Late last week NGC said an out-of-court settlement had been reached with Carey regarding a disputed natural gas retail franchise in the late 1980s covering the greater King Country. NGC, Shell New Zealand and the Crown were to pay about $NZ1.3 million as a final no-liability settlement.
NGC spokesman Keith FitzPatrick said the dispute, had it gone to a High Court trial, would have taken at least eight weeks of complex technical and legal argument. He declined to comment further. No more details regarding the respective shares the energy companies and the Crown will each pay are available.
Carey (62) said he was relieved the whole saga was over. "The NGC statement says it all I suppose, I am under legal constraint, I cannot say any more."

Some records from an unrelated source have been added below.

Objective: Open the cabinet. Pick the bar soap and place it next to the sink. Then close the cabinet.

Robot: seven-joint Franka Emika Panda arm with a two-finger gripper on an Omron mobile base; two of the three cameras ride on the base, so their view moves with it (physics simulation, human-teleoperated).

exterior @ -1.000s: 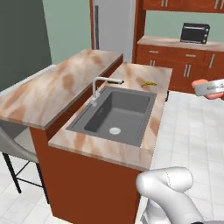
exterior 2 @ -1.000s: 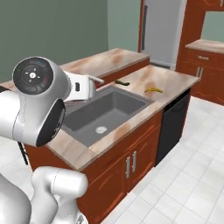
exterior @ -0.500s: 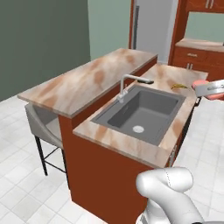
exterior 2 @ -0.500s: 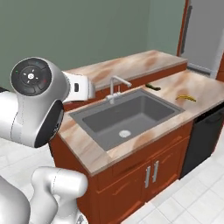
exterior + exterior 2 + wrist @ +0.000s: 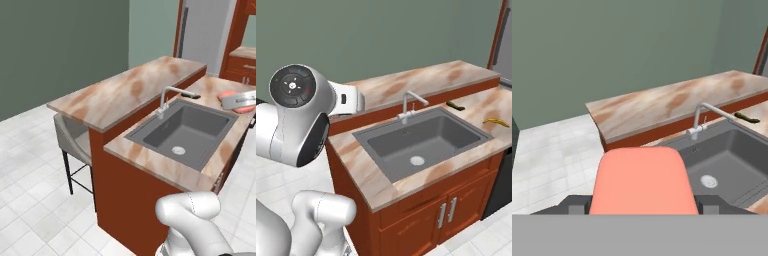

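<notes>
The flat, rounded salmon-pink bar soap (image 5: 643, 181) is gripped between the dark fingers of the tool (image 5: 643, 202), held above the marbled stone worktop (image 5: 150, 155) beside the matte grey rectangular sink (image 5: 186, 131).

You see a dark grey sink (image 5: 421, 142) set into a marbled counter (image 5: 368, 175), with a silver faucet (image 5: 408, 105) behind the basin and a raised bar top (image 5: 125, 90) behind that. A banana (image 5: 496, 121) lies on the counter to the right of the sink, and a small dark object (image 5: 456, 106) lies near it. A grey stool (image 5: 72, 142) stands under the bar top on the white tiled floor (image 5: 30, 200).
</notes>
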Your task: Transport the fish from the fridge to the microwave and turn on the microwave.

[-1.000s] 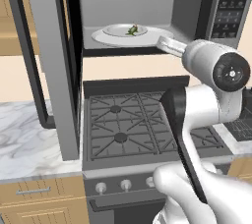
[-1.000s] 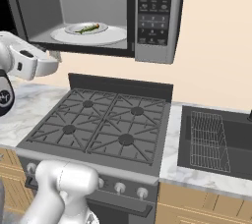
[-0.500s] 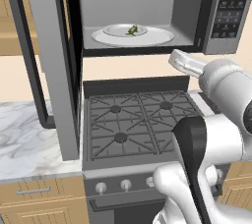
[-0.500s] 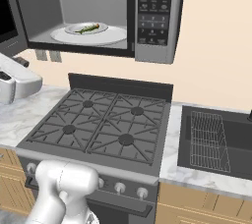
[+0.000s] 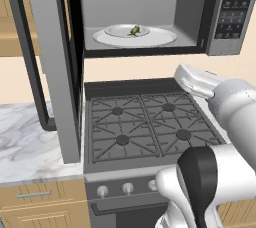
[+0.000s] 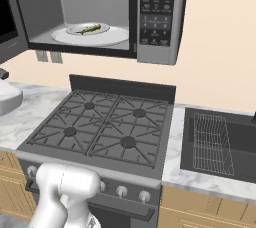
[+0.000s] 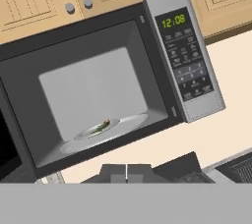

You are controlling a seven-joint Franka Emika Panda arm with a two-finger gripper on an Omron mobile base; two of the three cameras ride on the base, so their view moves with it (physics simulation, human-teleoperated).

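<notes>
The fish [image 6: 89, 29] lies on a small plate [image 5: 120, 30] on the turntable [image 5: 162, 37] inside the microwave [image 7: 197, 110], whose door [image 5: 52, 62] hangs wide open, well ahead of and above the jaws, with nothing between. Below sit one stove [image 6: 100, 127] with four burners and, right, one sink [image 6: 220, 139] holding a rack [image 6: 212, 143]. The hand view alone shows the clock [image 7: 173, 21] reading 12:08; the gripper [image 5: 192, 79] shows in the left base view, but whether its jaws are released or clenched I cannot tell.

"12:08" is shown in green digits on the display of the microwave [image 7: 189, 53]; the button labels cannot be read.
</notes>
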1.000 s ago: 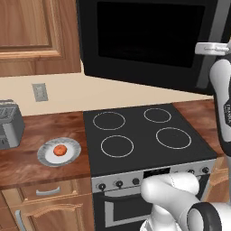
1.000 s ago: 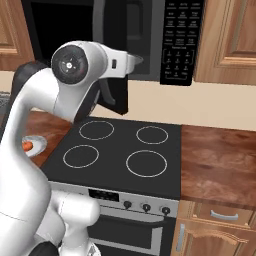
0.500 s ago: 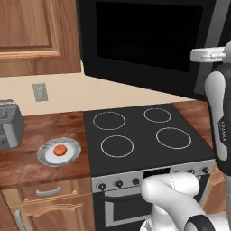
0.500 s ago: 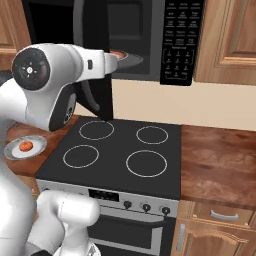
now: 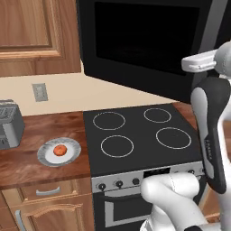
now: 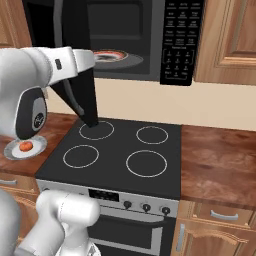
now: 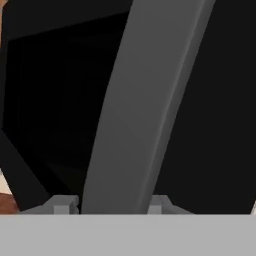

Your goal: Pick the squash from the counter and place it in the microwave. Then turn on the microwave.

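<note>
Along the left stretch of the reddish-brown wood-grain counter (image 5: 31,162), above light wooden drawers, the squash (image 5: 60,150) sits in the middle of a grey-rimmed white plate (image 5: 45,155), with a small grey toaster (image 5: 10,130) further left against the cream wall, which carries a grey outlet plate (image 5: 39,92). To the right of the plate lies the black four-ring stovetop (image 5: 140,135) over a steel-fronted oven (image 6: 135,235), and more counter continues on the stove's right side. Overhead, between wooden cabinets (image 5: 31,36), hangs the microwave (image 6: 150,40); its door (image 5: 144,45) is swung open, its keypad is at the right, and a round turntable (image 6: 112,56) shows inside. From the hand view, the gripper (image 7: 106,205) sits right at the door's long curved grey handle (image 7: 145,100), its two fingertips (image 7: 62,204) set on either side of the bar and pinching it.
</note>
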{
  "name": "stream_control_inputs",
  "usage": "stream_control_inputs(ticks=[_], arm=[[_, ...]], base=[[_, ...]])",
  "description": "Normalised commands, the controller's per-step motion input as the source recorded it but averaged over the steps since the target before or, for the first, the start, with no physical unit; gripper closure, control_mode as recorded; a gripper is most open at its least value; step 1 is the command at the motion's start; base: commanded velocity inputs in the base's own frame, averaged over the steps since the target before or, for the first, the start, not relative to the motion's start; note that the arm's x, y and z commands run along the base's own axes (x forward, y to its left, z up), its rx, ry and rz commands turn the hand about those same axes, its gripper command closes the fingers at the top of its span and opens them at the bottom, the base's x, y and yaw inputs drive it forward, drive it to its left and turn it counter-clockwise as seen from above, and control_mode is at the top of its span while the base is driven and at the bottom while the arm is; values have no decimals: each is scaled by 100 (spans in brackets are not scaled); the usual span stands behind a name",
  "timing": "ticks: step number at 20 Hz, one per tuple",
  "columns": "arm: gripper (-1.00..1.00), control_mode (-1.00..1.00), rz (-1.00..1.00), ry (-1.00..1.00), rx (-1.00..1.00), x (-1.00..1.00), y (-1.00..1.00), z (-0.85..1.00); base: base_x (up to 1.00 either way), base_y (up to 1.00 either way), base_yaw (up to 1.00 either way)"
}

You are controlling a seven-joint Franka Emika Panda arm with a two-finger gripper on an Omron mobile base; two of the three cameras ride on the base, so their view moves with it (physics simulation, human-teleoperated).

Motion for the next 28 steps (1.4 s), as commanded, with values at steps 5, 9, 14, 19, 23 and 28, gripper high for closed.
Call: stream_control_inputs(ticks=[5,9,14,19,23,28], arm=[[100,-100,-19,0,-5,-39,22,8],[100,-100,-21,0,-2,-33,24,6],[100,-100,-19,0,-1,-25,21,3],[100,-100,-16,0,-1,-19,15,0],[100,-100,-19,0,0,-23,16,0],[100,-100,-18,0,0,-23,20,0]], base=[[0,0,0],[0,0,0],[0,0,0],[0,0,0],[0,0,0],[0,0,0]])
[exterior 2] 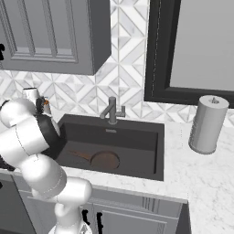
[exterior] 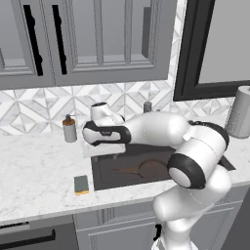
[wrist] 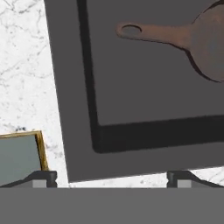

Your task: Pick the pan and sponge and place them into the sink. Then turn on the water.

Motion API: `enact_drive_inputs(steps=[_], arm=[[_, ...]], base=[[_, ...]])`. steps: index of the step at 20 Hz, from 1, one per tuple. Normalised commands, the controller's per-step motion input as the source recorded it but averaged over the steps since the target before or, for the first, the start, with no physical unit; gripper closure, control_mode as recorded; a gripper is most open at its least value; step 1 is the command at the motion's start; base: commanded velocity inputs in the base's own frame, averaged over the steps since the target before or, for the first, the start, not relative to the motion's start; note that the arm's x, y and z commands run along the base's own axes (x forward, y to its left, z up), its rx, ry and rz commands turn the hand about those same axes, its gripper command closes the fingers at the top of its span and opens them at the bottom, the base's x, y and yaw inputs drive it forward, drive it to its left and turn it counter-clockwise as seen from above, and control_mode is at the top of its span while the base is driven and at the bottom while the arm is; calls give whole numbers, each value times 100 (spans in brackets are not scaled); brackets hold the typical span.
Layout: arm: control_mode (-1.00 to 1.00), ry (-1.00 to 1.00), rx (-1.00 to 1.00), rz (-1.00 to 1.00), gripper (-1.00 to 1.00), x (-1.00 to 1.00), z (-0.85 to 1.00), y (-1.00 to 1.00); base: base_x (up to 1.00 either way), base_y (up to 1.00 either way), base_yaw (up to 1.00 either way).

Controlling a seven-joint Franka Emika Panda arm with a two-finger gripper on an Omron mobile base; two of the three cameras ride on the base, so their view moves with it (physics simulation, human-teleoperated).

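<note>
Left base view: the pan [exterior: 150, 169] lies in the sink [exterior: 105, 179]; the sponge [exterior: 81, 184] sits on the counter at the sink's 9 o'clock. Hand view: gripper [wrist: 112, 177] fingers apart, empty — sponge at 8 o'clock, so shift there before descending squarely.

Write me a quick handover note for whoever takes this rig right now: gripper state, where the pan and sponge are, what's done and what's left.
Gripper: open and holding nothing, hovering over the left edge of the sink, fingertips spread wide in the hand view.
Small round dark brown frying pan: lying flat on the floor of the large dark grey recessed sink, handle pointing left. Done.
Small rectangular grey-green sponge with a yellow layer: on the marble counter just left of the sink. To be picked and placed.
Grey metal faucet: no water visible. Turn it on last.
</note>
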Motion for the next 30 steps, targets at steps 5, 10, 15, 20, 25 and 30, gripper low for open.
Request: enact_drive_inputs(steps=[5, 10, 15, 20, 25, 30], arm=[[-100, 5, -7, 13, -100, -30, 0, 27], [-100, 0, 8, 5, -100, -11, -4, 21], [-100, 0, 12, 2, -100, -11, -8, 17], [-100, 0, 2, 0, -100, -13, -23, 30], [-100, 0, 0, 0, -100, -2, -37, 48], [-100, 1, 0, 0, -100, 0, -39, 44]], base=[[0, 0, 0], [0, 0, 0], [0, 0, 0], [0, 0, 0], [0, 0, 0], [0, 0, 0]])
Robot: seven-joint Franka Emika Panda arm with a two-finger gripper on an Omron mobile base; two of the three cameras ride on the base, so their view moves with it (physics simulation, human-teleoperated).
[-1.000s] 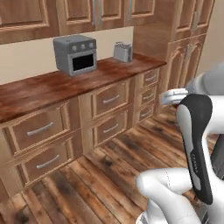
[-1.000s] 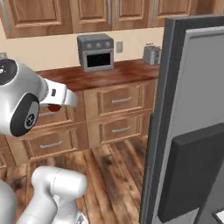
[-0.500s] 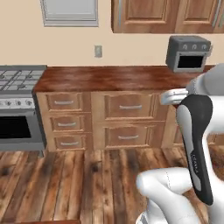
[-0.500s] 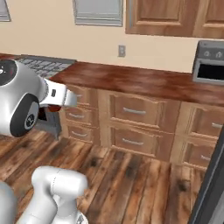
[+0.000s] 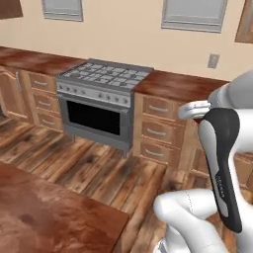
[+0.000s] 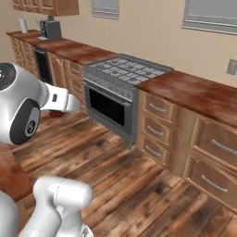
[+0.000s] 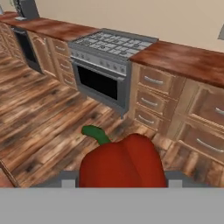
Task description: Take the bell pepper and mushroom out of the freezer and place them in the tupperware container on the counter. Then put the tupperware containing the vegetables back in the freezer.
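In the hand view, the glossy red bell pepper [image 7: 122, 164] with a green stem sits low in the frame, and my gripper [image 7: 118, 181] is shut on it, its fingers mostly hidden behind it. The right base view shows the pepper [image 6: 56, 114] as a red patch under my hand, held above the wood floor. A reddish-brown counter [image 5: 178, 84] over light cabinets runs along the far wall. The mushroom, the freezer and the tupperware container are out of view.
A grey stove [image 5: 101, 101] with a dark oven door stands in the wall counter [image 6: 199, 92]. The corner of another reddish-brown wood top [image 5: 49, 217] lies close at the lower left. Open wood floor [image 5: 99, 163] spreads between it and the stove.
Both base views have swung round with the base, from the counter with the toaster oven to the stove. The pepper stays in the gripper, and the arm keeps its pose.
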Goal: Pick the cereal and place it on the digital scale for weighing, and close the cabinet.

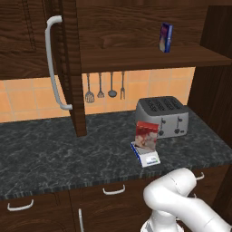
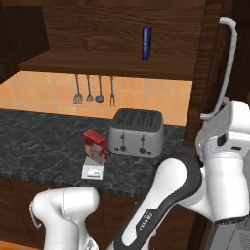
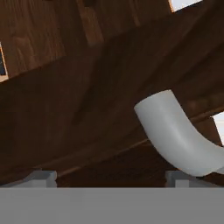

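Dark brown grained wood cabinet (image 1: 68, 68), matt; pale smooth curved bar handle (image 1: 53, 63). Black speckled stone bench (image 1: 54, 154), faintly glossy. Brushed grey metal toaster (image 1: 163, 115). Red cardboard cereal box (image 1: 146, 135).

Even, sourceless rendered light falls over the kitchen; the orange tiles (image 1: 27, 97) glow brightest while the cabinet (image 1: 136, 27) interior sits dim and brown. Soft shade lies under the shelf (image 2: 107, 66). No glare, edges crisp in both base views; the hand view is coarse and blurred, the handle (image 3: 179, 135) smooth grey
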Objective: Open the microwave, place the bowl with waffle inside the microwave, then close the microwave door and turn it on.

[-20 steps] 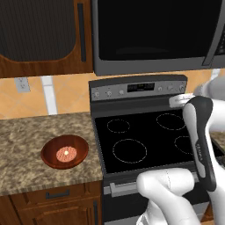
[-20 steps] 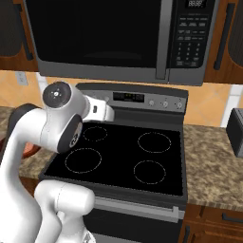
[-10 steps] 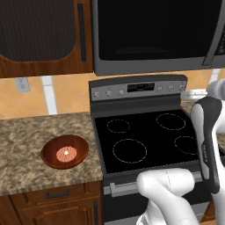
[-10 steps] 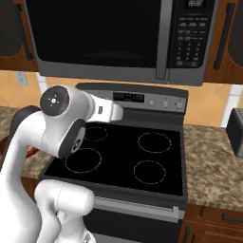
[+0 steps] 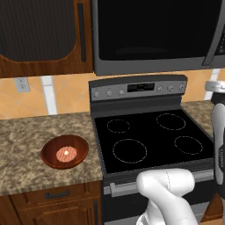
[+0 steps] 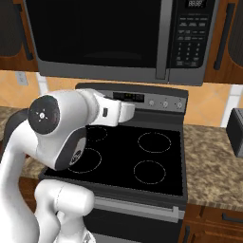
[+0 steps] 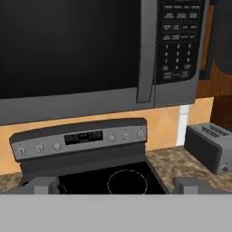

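Observation:
The microwave (image 5: 154, 35) hangs above the stove, and its door (image 7: 68, 45) is shut. The door's vertical grey bar handle (image 7: 146, 50) stands beside the keypad (image 7: 179, 41). On the granite counter left of the stove sits the reddish-brown bowl (image 5: 65, 151) with the small waffle (image 5: 67, 154) lying in it. My gripper (image 7: 115, 186) is open with nothing between its fingertips (image 7: 41, 185); it hovers over the stove's back burners, facing the microwave from below and some way off. In the right base view my arm hides the bowl.
The black-topped stove (image 5: 149, 136) with its knob panel (image 5: 136, 89) lies under the microwave. A grey toaster (image 7: 210, 145) stands on the right counter. Dark wooden cabinets (image 5: 39, 35) flank the microwave. My bulky elbow (image 6: 52, 128) rises over the stove's left front.
My arm has swung: the forearm slid toward the right edge of the left base view, and the elbow looms larger and lower in the right base view. The bowl stayed put.

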Available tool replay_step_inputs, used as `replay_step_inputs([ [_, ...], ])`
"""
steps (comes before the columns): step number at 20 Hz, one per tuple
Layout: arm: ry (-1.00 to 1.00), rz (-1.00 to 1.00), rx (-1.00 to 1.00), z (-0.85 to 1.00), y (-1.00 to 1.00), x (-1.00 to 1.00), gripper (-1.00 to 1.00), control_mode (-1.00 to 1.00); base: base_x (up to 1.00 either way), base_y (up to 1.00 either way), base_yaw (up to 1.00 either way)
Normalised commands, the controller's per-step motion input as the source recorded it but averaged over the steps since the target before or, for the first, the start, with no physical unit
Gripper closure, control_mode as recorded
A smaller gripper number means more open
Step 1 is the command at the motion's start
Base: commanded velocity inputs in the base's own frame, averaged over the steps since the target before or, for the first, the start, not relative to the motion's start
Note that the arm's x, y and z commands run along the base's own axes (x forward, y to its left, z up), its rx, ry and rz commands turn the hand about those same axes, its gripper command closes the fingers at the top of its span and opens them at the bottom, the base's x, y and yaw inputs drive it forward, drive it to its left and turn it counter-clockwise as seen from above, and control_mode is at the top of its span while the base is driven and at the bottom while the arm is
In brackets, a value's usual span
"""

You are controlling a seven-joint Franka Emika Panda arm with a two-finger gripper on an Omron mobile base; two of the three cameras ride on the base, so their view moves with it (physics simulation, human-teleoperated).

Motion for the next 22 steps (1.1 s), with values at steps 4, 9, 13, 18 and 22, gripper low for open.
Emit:
replay_step_inputs([
  [4, -0.24, -0.21, -0.08, 0.45, -0.11, -0.25, -1.0, -1.0, 0.0, 0.0, 0.0],
  [9, -0.29, -0.09, -0.01, 0.53, -0.21, -0.24, -1.0, -1.0, 0.0, 0.0, 0.0],
  [13, -0.14, -0.05, 0.0, 0.34, -0.08, -0.03, -1.0, -1.0, 0.0, 0.0, 0.0],
  [18, 0.0, 0.03, 0.0, 0.18, -0.17, 0.05, -1.0, -1.0, 0.0, 0.0, 0.0],
  [22, 0.0, 0.28, 0.0, 0.03, -0.18, 0.18, -1.0, -1.0, 0.0, 0.0, 0.0],
])
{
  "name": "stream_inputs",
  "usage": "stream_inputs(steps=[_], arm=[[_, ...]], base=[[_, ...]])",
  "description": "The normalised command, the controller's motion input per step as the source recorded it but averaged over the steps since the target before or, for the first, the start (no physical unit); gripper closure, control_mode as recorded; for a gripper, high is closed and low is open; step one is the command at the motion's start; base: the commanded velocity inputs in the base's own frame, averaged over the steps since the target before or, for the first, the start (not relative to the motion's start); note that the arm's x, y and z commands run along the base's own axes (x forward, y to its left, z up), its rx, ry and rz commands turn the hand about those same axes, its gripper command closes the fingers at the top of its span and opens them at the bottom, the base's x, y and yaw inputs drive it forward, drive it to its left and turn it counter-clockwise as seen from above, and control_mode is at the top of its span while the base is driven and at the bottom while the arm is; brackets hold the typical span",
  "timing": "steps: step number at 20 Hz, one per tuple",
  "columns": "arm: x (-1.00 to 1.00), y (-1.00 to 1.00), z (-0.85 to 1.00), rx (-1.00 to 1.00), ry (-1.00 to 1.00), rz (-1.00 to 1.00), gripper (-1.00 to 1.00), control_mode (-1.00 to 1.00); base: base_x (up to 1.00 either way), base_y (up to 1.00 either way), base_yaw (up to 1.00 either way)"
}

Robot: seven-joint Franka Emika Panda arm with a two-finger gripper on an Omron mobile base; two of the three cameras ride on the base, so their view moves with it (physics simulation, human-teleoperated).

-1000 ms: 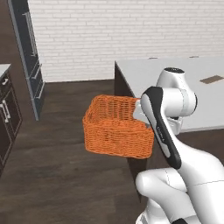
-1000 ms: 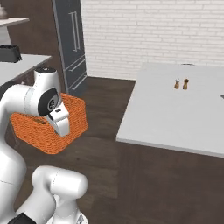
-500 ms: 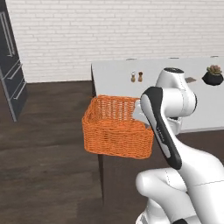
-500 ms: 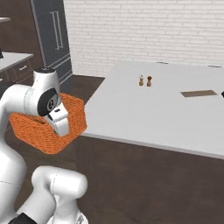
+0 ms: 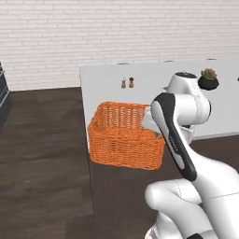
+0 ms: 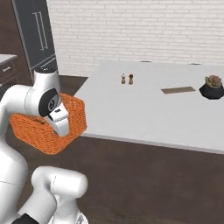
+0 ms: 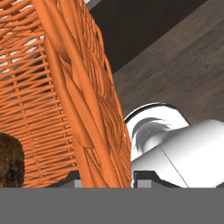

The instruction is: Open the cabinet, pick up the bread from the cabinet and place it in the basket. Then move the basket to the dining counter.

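Jaws were pinched on the near wall of the basket, held aloft beside the dining counter; bread was kept inside

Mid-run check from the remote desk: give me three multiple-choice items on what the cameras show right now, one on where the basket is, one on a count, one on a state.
1. Where is the basket?
A. Standing on the floor
B. Held up in the air beside the near edge of the grey dining counter
C. Set down in the middle of the counter

2. How many small shakers stand together on the counter?
A. Two
B. Four
C. None

3. What state is the gripper in?
A. Open and well away from the basket
B. Closed on a shaker
C. Closed on the basket's wall, one of the fingers on each side

Answers:
1 B: both base views show the basket off the floor, at the arm, not yet on the slab.
2 A: a pair shows near the far edge.
3 C: the hand view shows the wicker wall running between the fingers, with the bread inside.
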Motion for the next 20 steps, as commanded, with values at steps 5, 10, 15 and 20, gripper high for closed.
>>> stream_inputs(steps=[5,10,15,20], arm=[[0.00,0.00,0.00,0.00,0.00,0.00,1.00,1.00],[0.00,0.00,0.00,0.00,0.00,0.00,1.00,1.00],[0.00,0.00,0.00,0.00,0.00,0.00,1.00,1.00],[0.00,0.00,0.00,0.00,0.00,0.00,1.00,1.00]], base=[[0.26,0.30,-0.22],[0.31,0.24,-0.04],[0.54,0.13,0.00],[0.61,0.10,0.00]])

Carey and his wife Diana originally planned to build a $NZ20 million liquefied natural gas plant in Te Kuiti to supply Maui gas to outlaying towns, such as Otorohanga, Ruapehu, Ohakune and Taihape via road tanker.
The private gas network never eventuated, with the Careys claiming political interference from then Energy Minister David Butcher, Petrocorp and its natural gas division.
The Careys' company Marine Resources Ltd went into receivership in1988 and the business, including Te Kuiti Energy Centre, was sold. MRL continued its interference claim, however, citing anti-competitive behaviour, which is outlawed by the Commerce Act.
Two years ago the High Court rejected attempts by Fletcher Challenge Energy (which bought State-owned Petrocorp in 1988) and NGC to stop MRL's claim and awarded costs of $NZ4000 to MRL. In September last year, the same court rejected an appeal by the Government to have an earlier court decision overturned.
Petrocorp owner FCE spun its natural gas division off as NGC last decade and Shell NZ bought the New Zealand and Bruneian assets of FCE last March.